## Instructions for the task
Write out exactly the lines from the first line of the records below through the line that contains "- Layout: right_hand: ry", and stop there.

## Given entries
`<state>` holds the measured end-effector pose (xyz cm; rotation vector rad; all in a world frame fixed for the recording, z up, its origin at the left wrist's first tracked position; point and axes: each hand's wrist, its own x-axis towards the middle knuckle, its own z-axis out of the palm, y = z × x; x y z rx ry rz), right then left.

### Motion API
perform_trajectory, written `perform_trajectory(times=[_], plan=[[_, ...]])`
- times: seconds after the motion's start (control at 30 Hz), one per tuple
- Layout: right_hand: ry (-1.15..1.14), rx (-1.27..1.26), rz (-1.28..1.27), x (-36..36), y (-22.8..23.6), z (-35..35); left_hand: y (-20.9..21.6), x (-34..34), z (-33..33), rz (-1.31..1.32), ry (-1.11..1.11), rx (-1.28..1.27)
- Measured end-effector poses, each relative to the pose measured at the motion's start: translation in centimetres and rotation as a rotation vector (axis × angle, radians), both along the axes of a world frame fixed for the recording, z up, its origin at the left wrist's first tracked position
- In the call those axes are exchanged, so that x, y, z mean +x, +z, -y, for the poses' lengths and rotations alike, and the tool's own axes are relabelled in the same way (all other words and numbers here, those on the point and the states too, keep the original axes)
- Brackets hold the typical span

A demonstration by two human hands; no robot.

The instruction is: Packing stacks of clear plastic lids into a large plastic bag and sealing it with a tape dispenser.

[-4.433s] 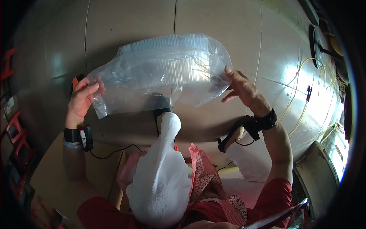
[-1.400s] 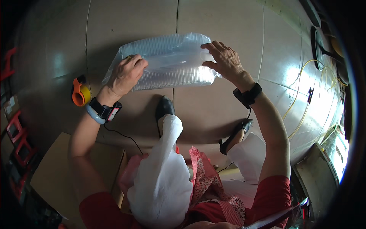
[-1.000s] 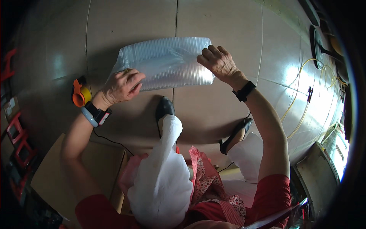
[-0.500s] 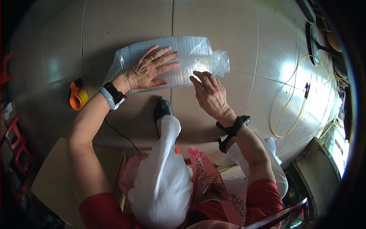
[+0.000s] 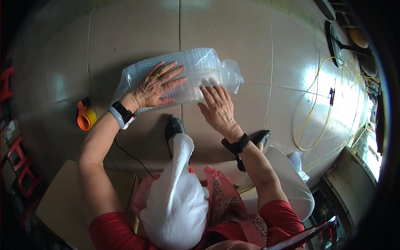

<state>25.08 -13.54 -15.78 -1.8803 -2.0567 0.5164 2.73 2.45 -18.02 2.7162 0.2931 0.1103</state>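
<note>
Tiled floor (image 5: 225, 29) took up most of the view and carried the work; no bench under it. Cardboard box (image 5: 62, 200) sat low on the person's left, white seat (image 5: 291, 177) low on the right. Clear plastic bag (image 5: 193, 62), packed with a ridged stack of see-through pieces, lay on the tiles ahead of the left foot; what the pieces were, could not tell. Its loose end (image 5: 232, 75) stuck out past the stack on the right, crumpled, no tape made out on it. Left hand (image 5: 156, 87) lay across the bag's middle, palm down, grip spread, pinching nothing. Right hand (image 5: 218, 109) came in from the near side, fingertips on the film, fingers side by side, thumb apart; that grip held nothing either. Orange tape dispenser (image 5: 84, 118) with a yellow roll stood on the floor to the left, well apart from both hands. Gold ring (image 5: 158, 75) on the left hand. Judged the step in hand to be smoothing the film down over the stack. Next move seemed to call for one palm holding the fold while the other gathered that loose end flat.
</note>
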Motion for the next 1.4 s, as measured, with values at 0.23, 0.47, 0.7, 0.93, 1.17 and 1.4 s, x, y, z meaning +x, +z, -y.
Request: perform_trajectory(times=[0.23,0.47,0.7,0.93,1.17,1.4], plan=[[0.094,-0.011,-0.163,0.0,0.6,-0.6,0.1,-0.2,-0.4,-0.008,0.015,-0.027],[0.181,-0.085,-0.167,-0.4,1.5,0.0,0.1,0.3,-0.1,-0.033,-0.011,0.032],[0.099,-0.048,-0.013,-1.8,1.8,-3.7,-0.2,0.3,0.0,-0.022,-0.02,0.041],[0.141,-0.064,0.083,-1.7,-1.1,-3.4,0.3,-0.8,-0.3,0.207,-0.013,0.017],[0.191,-0.147,0.109,-1.4,1.3,-4.0,-0.7,-2.0,3.2,0.124,0.136,-0.092],[0.355,0.061,-0.286,-13.8,9.5,-11.8,-2.3,-3.3,4.8,-0.049,0.188,-0.105]])
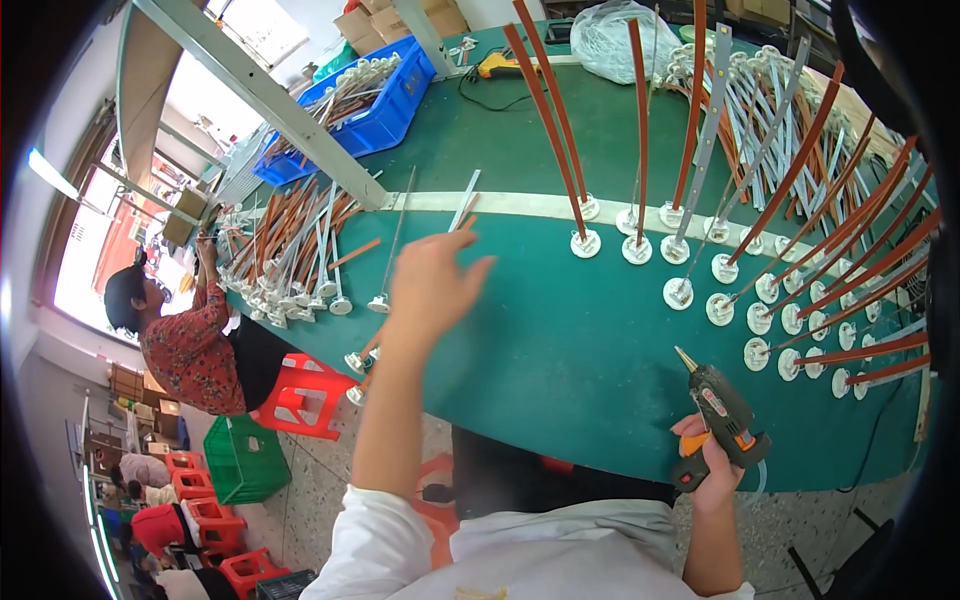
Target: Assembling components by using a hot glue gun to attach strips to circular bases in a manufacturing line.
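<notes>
My right hand [716, 478] is wrapped round the handle of a black and orange hot glue gun [722, 405], its nozzle pointing away and to the left above the green table. My left hand [432, 282] reaches over the table with its thumb spread from the fingers, over a few long strips [466, 196] whose far ends show beyond it. Round white bases [357, 366] show beside and under my left forearm. To the right, several white round bases [678, 293] stand on the table, with brown and grey strips [640, 130] rising from them.
A pile of strips with white bases [290, 255] lies at the left. Farther back are a blue crate [385, 115], a yellow-and-black tool [500, 65] and a clear plastic bag [612, 42]. A pale post [270, 100] rises from the table. Another person [190, 345] sits at the left.
</notes>
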Action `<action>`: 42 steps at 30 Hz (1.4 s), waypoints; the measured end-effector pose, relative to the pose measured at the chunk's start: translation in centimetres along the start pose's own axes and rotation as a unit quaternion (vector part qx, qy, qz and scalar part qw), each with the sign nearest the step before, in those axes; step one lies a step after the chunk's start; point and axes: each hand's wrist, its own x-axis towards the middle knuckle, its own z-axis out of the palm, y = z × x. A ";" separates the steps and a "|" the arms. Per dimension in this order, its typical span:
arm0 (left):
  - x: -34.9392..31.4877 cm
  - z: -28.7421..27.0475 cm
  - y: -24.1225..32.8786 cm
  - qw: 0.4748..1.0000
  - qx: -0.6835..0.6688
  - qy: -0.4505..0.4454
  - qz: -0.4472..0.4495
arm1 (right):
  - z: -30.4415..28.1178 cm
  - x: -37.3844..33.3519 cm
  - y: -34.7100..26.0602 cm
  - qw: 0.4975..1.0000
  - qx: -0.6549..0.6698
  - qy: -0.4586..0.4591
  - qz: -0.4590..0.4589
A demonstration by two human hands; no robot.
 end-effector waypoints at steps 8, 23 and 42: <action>-2.8 0.3 -7.0 0.975 0.145 -0.077 -0.152 | 0.5 0.1 -0.1 0.997 -0.051 -0.058 -0.008; -3.6 -5.8 -5.8 0.985 0.088 0.103 -0.103 | 0.5 0.2 -0.1 0.995 -0.077 -0.057 0.002; -14.5 -0.6 6.3 0.957 -0.214 0.197 0.000 | 9.7 1.3 0.7 0.845 -0.429 -0.293 -0.130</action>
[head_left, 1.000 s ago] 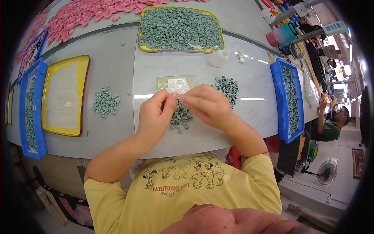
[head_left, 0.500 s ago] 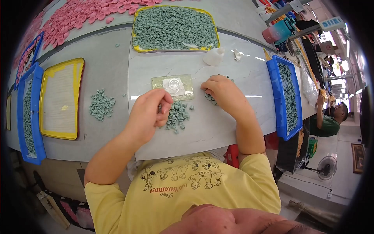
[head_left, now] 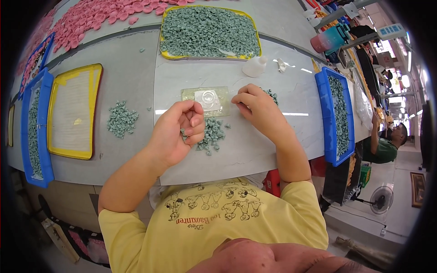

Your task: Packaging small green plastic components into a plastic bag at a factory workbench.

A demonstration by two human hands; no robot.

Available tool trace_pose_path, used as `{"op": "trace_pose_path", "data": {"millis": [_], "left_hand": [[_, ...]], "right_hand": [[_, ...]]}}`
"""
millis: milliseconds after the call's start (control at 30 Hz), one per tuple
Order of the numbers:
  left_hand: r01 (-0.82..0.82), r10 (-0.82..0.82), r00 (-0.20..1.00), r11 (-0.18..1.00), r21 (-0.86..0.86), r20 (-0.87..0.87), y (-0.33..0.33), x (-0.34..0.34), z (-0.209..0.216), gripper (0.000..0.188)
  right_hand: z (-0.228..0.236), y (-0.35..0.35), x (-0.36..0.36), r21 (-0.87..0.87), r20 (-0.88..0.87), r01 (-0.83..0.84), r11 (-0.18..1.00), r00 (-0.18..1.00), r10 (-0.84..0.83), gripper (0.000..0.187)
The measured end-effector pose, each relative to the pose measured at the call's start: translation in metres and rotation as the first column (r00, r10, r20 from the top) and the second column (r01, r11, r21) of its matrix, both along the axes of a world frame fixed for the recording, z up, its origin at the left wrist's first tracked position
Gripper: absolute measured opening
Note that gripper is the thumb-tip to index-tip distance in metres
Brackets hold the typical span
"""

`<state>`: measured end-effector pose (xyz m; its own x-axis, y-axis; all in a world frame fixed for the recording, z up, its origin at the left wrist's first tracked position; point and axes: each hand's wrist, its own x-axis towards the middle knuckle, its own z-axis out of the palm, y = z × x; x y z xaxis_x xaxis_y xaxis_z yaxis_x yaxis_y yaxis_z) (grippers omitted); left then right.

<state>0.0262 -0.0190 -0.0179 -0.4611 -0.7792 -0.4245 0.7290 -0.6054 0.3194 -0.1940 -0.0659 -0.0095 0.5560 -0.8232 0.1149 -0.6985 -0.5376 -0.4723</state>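
Observation:
My left hand (head_left: 180, 129) is curled into a loose fist above a small heap of grey-green pieces (head_left: 210, 134), with a piece or two pinched in its fingers. My right hand (head_left: 257, 109) lies flat on the table, fingers pointing left toward a clear plastic plate (head_left: 207, 100) with a round dimple. It covers most of a second small heap of green pieces (head_left: 272, 94). Whether the right fingers hold a piece is hidden.
A yellow tray of green pieces (head_left: 209, 32) stands at the back. A third heap (head_left: 121, 119), an empty yellow tray (head_left: 73, 111) and a blue bin (head_left: 34, 129) lie left; another blue bin (head_left: 337, 113) lies right. A white bottle (head_left: 254, 67) and pink pieces (head_left: 95, 13) are behind. Another person (head_left: 387, 141) sits far right.
Both hands were together over the middle heap. The right hand has moved right onto the right heap, and the left hand has drawn back and curled shut above the middle heap.

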Motion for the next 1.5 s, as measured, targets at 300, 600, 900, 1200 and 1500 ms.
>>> {"op": "trace_pose_path", "data": {"millis": [300, 600, 900, 1200, 1500], "left_hand": [[0.022, -0.023, 0.999, 1.0, -0.017, -0.035, 0.0, 0.004, -0.006, 0.02], [-0.044, 0.046, 0.996, 0.999, -0.028, 0.075, 0.009, -0.016, -0.005, 0.028], [-0.08, 0.085, 0.995, 0.994, -0.081, 0.057, 0.012, -0.032, 0.015, 0.035], [-0.02, 0.02, 1.0, 0.997, -0.078, 0.006, 0.014, -0.031, 0.019, 0.035], [-0.014, 0.029, 0.995, 0.989, -0.149, 0.094, 0.018, -0.03, 0.03, 0.03]], "right_hand": [[-0.008, 0.004, 0.017, -0.142, 0.201, 0.055, 0.988, 0.979, -0.026, 0.018], [-0.002, 0.018, 0.012, -0.261, 0.286, 0.012, 0.965, 0.956, 0.065, 0.023], [0.0, 0.018, -0.001, -0.282, 0.426, 0.097, 0.954, 0.904, 0.034, 0.021], [0.008, 0.025, -0.004, -0.174, 0.458, 0.017, 0.985, 0.886, 0.066, 0.019], [0.019, 0.027, 0.002, -0.228, 0.41, 0.01, 0.974, 0.908, 0.086, 0.021]]}}
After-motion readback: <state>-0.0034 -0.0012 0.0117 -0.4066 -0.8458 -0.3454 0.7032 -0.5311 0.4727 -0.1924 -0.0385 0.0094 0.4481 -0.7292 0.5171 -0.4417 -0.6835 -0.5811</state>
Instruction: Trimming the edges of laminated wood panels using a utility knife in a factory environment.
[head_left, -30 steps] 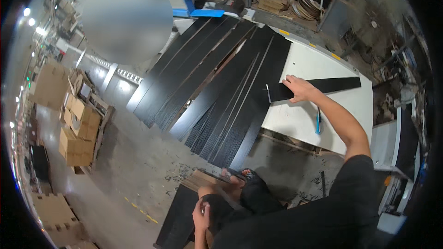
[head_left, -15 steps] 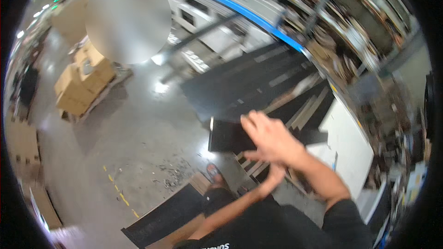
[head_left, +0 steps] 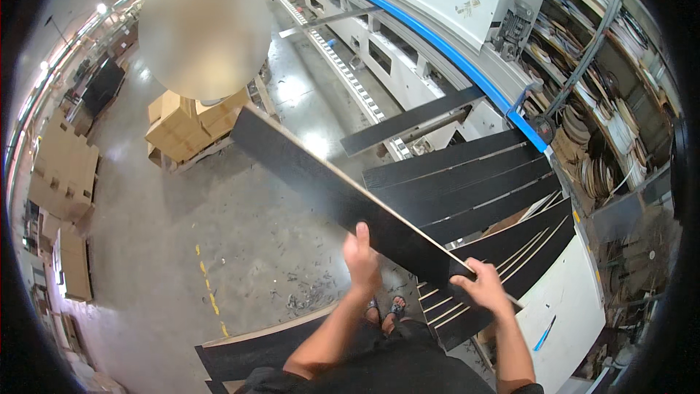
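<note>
Our left hand [head_left: 362,261] and right hand [head_left: 483,286] now grasp 1 black panel [head_left: 343,197], lifted off the fanned stack [head_left: 481,190] and swung left of it.

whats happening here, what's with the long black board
A person holds a long black board in both hands, lifted above the floor and angled away. The left hand grips its near edge and the right hand holds the near end. More black boards lie fanned out on a white table to the right, beside a long white machine. Cardboard stacks sit on the floor.
</note>
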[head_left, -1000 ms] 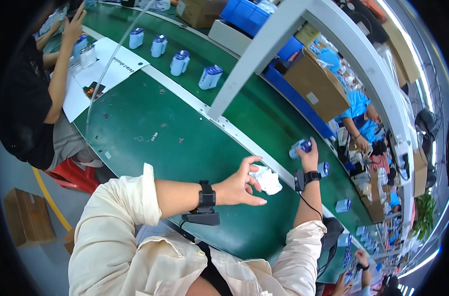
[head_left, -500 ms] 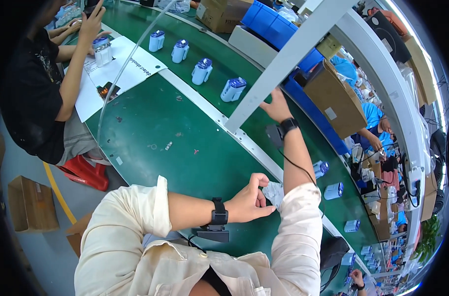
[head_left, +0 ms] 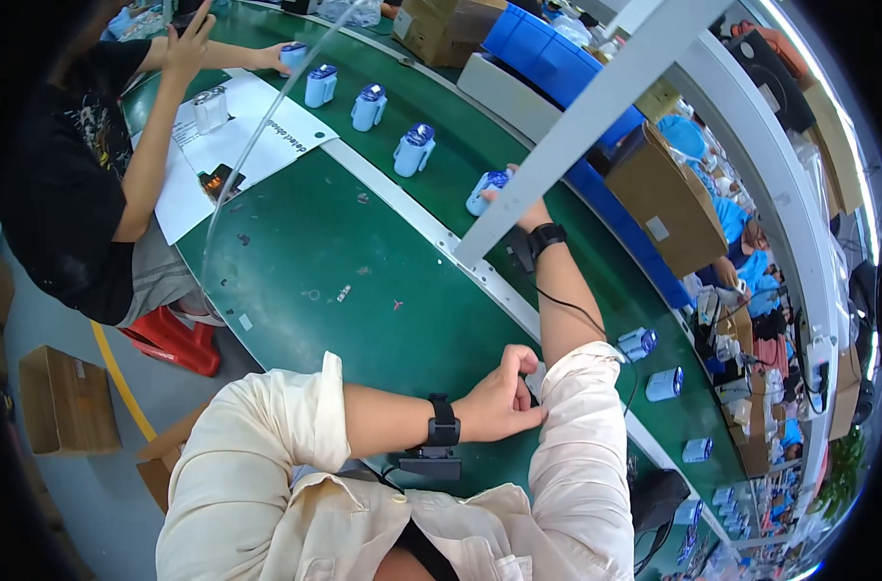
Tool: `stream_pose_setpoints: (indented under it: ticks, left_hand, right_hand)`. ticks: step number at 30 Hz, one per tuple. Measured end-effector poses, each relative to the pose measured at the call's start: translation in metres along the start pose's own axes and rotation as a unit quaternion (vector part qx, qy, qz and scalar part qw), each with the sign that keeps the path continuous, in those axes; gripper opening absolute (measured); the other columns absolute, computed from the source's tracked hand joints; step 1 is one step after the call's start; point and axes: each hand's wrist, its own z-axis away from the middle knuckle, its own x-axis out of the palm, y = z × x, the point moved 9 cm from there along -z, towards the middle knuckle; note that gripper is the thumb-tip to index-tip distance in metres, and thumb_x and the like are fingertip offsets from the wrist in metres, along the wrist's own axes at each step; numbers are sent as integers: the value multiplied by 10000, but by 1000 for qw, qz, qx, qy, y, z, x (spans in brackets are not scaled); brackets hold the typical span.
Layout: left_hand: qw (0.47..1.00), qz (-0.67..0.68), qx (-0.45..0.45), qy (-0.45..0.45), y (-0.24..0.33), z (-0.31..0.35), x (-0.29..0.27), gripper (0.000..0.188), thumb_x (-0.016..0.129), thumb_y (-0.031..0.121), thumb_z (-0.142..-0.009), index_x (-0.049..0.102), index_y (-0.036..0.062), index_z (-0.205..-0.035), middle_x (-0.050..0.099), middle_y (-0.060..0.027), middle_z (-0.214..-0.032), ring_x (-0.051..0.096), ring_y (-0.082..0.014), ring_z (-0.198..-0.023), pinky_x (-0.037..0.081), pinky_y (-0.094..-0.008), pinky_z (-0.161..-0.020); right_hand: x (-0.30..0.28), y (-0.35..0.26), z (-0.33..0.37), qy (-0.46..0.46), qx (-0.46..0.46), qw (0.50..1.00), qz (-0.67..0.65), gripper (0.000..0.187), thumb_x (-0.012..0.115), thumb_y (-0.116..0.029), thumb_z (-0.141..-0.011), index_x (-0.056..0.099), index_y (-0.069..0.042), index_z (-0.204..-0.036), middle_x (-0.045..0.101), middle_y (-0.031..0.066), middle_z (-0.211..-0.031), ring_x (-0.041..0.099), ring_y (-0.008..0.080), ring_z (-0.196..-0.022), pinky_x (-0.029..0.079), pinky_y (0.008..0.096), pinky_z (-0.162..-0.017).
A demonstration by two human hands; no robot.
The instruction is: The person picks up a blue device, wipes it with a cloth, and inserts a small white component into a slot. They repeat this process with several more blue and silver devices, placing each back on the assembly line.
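Note:
My right hand reaches past the white post to the green conveyor. Its thumb and fingers are around a light-blue bottle-shaped device with a dark-blue patterned top; the post and hand partly hide it. Nearer my body, my left hand hovers over or rests on the green table, fingers curled and thumb stretched toward my right sleeve. A whitish crumpled piece shows at its fingertips, mostly hidden, so what it grips is unclear. More such devices stand upright along the conveyor, one of them just left of my right hand.
A slanting white post rises between table and conveyor. At the left, a co-worker's hand touches another device near a white sheet bearing a clear container. Blue bins and cartons line the far side.
My right hand has come down and left onto a device and closed around it. The co-worker's hand has moved from the white sheet to a device on the conveyor. My left hand stays curled.

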Motion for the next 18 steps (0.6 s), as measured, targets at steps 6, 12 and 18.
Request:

## Solution for this problem
`<state>` holds the measured end-effector pose (xyz cm; rotation vector rad; all in a world frame fixed for the recording, z up, its origin at the left wrist's first tracked position; point and axes: each hand's wrist, its own x-axis towards the middle knuckle, its own z-axis out of the palm, y = z × x; x y z rx ry rz), right then left.

### Motion API
perform_trajectory, written `perform_trajectory(times=[_], plan=[[_, ...]])`
- times: seconds after the motion's start (control at 30 Hz), one per tuple
- Layout: right_hand: ry (-1.15..1.14), rx (-1.27..1.26), rz (-1.28..1.27), x (-36..36), y (-22.8..23.6), z (-35..35); left_hand: y (-20.9..21.6), x (-34..34), z (-33..33), rz (-1.31..1.32), ry (-1.11..1.11), rx (-1.28..1.27)

The exercise contains no remaining tasks.